--- Work to complete ---
Scan the data for "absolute" and copy each matching line.

━━━ Given records ━━━

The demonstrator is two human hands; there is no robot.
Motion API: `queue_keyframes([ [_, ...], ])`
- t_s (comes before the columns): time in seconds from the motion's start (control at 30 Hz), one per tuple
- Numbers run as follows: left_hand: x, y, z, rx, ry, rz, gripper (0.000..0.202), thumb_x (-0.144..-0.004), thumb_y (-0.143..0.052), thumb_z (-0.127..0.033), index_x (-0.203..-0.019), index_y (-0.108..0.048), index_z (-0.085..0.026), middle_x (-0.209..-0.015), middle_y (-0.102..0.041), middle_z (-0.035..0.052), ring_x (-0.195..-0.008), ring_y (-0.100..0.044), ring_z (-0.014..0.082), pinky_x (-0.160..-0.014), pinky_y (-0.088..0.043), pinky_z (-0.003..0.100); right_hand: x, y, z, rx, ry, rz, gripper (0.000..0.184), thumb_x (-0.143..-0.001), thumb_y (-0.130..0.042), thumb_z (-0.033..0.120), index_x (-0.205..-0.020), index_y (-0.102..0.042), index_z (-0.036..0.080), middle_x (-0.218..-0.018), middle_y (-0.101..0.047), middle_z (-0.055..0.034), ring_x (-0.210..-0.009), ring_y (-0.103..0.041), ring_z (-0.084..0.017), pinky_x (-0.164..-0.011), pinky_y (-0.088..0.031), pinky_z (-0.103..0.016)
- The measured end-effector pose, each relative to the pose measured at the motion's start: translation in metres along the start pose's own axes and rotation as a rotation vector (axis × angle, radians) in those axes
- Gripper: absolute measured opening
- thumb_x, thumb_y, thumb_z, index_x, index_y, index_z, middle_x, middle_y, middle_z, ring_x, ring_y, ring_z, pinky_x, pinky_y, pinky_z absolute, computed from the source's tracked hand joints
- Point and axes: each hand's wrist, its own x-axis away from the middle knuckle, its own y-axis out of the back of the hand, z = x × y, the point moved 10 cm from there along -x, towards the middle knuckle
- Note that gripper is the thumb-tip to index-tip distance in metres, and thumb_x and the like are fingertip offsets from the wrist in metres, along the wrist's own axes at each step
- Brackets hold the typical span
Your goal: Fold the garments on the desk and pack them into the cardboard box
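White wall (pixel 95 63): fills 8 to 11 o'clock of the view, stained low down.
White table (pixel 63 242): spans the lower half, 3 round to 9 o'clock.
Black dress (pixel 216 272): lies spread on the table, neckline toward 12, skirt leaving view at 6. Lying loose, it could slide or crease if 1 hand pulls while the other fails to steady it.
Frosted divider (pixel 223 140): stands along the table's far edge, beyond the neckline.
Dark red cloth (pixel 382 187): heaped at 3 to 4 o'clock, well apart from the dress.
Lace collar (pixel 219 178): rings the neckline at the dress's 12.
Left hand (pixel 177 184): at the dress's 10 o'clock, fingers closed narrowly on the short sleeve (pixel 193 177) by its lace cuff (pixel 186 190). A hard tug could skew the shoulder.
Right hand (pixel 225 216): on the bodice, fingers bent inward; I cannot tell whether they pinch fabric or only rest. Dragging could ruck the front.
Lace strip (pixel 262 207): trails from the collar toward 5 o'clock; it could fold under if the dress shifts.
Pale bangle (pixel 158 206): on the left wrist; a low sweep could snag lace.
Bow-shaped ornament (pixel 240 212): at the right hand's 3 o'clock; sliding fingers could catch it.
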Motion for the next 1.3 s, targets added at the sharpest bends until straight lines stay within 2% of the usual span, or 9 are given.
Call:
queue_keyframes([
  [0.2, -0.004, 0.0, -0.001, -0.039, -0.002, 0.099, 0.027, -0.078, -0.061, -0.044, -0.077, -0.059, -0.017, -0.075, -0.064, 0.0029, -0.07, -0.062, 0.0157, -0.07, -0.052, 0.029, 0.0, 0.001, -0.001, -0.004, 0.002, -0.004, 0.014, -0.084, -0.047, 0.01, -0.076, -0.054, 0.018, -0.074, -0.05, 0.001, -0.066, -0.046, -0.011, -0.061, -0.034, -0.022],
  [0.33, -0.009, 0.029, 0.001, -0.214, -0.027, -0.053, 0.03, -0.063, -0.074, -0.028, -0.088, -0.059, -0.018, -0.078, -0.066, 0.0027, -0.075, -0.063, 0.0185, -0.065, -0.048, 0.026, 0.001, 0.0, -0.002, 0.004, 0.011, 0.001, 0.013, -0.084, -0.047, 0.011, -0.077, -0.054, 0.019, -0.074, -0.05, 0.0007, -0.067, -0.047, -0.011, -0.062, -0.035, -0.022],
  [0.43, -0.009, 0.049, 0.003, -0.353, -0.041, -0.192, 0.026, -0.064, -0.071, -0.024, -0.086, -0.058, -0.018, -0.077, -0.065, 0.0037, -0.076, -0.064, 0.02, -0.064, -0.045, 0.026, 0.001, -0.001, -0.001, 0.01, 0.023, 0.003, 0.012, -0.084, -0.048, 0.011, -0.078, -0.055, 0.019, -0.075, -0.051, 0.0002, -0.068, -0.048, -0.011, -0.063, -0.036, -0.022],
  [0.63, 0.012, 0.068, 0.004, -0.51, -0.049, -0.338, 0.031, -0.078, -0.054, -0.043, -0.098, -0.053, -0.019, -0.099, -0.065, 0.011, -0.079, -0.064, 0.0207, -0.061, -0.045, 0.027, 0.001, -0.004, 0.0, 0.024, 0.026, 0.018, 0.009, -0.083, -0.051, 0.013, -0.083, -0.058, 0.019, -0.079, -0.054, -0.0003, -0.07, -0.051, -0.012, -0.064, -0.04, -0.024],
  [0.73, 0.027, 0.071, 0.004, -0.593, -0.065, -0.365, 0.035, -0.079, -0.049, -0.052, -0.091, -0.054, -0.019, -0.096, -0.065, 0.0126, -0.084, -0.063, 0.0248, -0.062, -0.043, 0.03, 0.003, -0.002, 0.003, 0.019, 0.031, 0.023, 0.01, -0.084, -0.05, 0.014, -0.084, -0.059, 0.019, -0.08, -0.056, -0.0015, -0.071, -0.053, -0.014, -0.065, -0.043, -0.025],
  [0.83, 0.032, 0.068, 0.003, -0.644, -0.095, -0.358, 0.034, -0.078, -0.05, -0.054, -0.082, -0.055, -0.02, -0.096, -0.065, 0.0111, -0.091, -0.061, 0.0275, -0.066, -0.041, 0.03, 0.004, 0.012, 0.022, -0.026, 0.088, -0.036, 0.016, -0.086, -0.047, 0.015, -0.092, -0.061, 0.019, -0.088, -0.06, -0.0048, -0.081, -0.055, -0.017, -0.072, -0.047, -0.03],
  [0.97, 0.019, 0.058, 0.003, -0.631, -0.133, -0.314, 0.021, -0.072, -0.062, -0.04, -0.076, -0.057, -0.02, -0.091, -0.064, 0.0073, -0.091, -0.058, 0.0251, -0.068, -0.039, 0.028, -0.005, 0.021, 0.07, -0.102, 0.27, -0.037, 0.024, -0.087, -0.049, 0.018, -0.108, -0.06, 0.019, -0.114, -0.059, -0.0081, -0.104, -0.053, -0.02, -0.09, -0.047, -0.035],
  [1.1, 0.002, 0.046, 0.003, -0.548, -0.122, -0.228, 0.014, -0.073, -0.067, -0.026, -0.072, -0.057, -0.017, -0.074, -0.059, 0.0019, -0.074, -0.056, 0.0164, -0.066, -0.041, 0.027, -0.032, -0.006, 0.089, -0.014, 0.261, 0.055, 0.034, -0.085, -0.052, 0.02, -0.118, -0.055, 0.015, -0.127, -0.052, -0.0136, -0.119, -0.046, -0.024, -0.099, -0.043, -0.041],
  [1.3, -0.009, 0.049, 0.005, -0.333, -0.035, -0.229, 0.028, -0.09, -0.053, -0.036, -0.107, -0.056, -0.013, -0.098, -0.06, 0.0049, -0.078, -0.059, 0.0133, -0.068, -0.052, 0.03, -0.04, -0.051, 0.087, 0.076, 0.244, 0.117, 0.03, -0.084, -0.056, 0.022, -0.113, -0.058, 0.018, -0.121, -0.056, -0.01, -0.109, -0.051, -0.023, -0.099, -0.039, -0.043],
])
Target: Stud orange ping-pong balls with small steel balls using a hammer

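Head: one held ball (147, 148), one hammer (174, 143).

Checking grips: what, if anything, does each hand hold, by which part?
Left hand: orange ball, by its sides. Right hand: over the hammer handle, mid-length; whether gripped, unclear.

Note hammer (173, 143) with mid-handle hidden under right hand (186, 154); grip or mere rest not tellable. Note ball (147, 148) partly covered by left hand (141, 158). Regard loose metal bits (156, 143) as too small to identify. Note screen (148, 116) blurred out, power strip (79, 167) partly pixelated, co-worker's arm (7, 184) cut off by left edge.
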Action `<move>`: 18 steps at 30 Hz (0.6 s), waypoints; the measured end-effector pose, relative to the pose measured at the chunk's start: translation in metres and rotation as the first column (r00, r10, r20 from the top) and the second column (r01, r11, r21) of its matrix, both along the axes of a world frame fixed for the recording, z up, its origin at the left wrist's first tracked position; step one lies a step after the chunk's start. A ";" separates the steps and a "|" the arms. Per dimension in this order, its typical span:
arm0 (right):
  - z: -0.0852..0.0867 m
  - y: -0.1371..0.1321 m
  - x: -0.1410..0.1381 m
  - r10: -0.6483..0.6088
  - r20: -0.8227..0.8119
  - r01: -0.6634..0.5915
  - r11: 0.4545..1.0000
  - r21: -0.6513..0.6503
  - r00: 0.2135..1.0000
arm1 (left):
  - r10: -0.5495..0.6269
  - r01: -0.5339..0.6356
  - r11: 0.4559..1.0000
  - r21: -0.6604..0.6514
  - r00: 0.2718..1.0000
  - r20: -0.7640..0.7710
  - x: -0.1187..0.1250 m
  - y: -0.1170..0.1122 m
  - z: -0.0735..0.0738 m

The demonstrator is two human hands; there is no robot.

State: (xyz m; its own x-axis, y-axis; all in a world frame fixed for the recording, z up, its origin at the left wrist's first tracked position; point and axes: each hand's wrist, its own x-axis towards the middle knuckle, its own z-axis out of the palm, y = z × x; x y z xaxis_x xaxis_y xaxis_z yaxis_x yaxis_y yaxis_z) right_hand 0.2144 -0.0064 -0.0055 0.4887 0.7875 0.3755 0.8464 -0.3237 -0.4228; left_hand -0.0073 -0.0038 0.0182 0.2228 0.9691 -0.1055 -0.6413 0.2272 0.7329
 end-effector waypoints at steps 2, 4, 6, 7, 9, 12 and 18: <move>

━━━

--- Answer box ---
- Gripper: absolute measured opening
- thumb_x, thumb_y, thumb_z, index_x, index_y, index_z, middle_x, middle_y, middle_z, ring_x, ring_y, ring_z, pinky_x, pinky_y, pinky_z absolute, computed from the source's tracked hand joints

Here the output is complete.